WORK TO BE COMPLETED: Since only part of the material below is wanted, output exactly the lines from the one with "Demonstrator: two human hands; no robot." up to and including the one with "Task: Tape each".
------ EXERCISE INPUT
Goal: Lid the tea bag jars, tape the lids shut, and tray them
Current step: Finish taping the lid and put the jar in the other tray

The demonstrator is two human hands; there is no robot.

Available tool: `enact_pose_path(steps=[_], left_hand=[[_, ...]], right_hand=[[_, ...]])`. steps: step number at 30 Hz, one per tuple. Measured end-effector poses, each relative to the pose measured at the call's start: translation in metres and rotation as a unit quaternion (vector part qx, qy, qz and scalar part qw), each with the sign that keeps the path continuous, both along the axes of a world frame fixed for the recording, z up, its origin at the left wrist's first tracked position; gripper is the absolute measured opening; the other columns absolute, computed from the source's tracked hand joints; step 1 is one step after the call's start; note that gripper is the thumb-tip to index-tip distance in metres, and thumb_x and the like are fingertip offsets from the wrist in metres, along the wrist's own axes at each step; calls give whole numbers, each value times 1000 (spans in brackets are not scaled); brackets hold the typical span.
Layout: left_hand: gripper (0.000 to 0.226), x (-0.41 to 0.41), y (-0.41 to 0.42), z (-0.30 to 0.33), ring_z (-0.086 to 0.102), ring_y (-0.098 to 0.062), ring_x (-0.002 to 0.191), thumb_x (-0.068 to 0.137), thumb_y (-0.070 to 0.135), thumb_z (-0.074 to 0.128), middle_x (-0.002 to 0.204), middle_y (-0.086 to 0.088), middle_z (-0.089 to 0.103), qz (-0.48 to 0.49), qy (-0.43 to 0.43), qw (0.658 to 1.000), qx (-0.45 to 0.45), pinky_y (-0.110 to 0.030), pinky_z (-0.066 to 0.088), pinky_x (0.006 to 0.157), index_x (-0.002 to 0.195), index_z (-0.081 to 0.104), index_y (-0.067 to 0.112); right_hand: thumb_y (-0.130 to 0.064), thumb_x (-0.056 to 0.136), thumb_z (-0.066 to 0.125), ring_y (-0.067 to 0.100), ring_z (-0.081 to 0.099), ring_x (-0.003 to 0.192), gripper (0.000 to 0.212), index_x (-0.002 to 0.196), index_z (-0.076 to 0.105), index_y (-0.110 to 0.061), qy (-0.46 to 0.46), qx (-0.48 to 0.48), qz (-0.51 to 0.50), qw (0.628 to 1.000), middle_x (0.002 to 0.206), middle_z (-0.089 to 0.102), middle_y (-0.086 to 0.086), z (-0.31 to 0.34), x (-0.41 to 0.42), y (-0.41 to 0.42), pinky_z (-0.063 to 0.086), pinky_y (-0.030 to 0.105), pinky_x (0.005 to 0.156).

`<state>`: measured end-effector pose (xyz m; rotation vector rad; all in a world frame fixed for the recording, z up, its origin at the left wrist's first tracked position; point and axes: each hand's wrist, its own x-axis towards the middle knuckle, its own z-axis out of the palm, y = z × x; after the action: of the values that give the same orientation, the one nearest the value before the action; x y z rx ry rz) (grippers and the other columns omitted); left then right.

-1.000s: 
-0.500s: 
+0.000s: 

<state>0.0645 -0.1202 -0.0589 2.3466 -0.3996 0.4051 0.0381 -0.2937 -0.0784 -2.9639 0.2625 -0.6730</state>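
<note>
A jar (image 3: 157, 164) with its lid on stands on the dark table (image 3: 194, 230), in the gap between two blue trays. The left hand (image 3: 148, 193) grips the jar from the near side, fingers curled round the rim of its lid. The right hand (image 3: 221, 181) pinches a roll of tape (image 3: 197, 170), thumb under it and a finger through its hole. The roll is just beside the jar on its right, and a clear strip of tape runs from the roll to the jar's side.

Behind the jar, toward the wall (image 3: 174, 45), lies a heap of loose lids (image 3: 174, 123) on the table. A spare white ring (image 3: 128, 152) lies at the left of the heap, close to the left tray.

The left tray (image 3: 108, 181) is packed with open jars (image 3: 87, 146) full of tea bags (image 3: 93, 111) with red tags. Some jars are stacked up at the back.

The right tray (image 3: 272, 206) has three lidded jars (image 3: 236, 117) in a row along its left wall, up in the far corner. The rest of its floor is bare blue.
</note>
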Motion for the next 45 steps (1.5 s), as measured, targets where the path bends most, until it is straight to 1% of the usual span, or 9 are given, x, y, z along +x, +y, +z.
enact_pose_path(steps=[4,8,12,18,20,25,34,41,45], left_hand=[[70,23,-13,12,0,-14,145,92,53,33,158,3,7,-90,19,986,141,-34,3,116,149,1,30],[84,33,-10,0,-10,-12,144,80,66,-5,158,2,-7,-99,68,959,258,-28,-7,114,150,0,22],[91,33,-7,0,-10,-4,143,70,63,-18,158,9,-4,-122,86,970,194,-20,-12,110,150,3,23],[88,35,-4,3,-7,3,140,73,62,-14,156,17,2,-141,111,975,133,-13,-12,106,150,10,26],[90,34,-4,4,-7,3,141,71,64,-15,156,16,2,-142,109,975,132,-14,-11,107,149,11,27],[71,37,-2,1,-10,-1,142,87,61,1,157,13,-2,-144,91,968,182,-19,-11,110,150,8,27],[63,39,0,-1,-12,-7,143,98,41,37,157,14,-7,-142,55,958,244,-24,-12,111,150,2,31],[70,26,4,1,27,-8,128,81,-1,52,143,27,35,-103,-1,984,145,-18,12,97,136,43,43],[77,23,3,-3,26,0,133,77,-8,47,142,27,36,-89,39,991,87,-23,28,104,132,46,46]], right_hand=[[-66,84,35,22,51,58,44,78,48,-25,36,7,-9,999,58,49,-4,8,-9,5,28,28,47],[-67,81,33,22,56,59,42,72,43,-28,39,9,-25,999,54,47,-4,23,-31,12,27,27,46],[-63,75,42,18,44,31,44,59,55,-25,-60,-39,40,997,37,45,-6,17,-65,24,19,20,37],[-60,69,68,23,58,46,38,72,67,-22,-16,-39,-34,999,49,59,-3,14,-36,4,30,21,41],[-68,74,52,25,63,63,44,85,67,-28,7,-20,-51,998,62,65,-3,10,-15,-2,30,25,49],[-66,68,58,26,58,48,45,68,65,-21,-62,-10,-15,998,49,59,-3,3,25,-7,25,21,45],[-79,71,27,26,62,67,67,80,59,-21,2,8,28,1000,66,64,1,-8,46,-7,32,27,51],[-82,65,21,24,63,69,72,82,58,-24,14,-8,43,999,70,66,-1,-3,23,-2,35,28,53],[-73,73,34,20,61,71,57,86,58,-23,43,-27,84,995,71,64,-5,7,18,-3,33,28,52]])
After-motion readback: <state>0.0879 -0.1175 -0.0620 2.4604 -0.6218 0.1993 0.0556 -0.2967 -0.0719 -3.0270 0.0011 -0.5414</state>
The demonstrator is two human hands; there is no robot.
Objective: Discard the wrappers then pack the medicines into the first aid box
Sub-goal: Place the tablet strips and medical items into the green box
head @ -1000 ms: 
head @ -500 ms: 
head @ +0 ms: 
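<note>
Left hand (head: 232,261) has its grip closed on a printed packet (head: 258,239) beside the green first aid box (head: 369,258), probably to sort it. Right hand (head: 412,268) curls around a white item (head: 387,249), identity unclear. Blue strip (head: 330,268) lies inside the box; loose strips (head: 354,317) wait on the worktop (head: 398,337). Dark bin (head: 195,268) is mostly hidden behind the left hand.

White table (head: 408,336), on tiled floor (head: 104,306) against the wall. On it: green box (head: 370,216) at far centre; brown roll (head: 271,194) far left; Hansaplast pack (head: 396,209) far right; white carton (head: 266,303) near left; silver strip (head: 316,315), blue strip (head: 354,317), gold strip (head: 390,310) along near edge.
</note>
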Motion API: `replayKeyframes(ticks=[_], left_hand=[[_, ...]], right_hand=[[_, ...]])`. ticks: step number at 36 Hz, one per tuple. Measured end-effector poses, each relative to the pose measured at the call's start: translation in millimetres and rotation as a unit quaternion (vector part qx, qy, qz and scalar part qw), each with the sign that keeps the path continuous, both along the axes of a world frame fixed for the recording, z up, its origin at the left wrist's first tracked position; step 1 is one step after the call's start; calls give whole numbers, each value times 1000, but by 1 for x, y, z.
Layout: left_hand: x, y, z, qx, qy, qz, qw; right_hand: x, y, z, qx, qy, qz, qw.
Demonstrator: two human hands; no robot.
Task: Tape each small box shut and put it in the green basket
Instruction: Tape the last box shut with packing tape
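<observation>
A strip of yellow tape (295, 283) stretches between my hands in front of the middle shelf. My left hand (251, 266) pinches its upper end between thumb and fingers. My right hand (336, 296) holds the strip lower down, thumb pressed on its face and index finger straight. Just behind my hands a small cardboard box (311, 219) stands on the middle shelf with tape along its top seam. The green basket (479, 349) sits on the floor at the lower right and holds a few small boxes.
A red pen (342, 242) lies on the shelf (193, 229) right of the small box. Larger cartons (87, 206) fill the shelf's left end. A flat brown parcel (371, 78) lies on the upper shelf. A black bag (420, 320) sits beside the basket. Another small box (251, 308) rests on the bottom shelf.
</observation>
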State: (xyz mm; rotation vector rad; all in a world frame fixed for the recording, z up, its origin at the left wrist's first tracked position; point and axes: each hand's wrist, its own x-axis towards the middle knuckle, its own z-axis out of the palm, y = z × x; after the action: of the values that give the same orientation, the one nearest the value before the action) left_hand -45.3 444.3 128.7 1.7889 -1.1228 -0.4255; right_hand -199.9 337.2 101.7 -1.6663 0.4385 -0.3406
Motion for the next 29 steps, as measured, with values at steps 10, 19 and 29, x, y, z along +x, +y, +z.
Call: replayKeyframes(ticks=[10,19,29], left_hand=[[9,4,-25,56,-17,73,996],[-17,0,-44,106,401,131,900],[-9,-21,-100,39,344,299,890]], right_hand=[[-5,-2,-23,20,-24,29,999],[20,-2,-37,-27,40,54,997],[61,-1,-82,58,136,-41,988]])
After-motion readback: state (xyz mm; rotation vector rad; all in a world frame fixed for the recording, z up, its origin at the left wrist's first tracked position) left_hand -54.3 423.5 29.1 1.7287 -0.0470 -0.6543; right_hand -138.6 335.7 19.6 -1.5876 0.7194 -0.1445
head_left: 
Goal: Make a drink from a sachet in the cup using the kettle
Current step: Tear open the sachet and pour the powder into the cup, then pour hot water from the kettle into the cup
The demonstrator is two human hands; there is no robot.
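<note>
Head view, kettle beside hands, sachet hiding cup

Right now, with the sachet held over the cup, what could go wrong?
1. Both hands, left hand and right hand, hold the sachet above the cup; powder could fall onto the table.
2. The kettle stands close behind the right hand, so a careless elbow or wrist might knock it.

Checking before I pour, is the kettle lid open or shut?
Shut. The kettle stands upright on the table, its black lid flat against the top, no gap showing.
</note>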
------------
SOLUTION FOR THIS PROBLEM:
Demonstrator: two human hands; no robot.
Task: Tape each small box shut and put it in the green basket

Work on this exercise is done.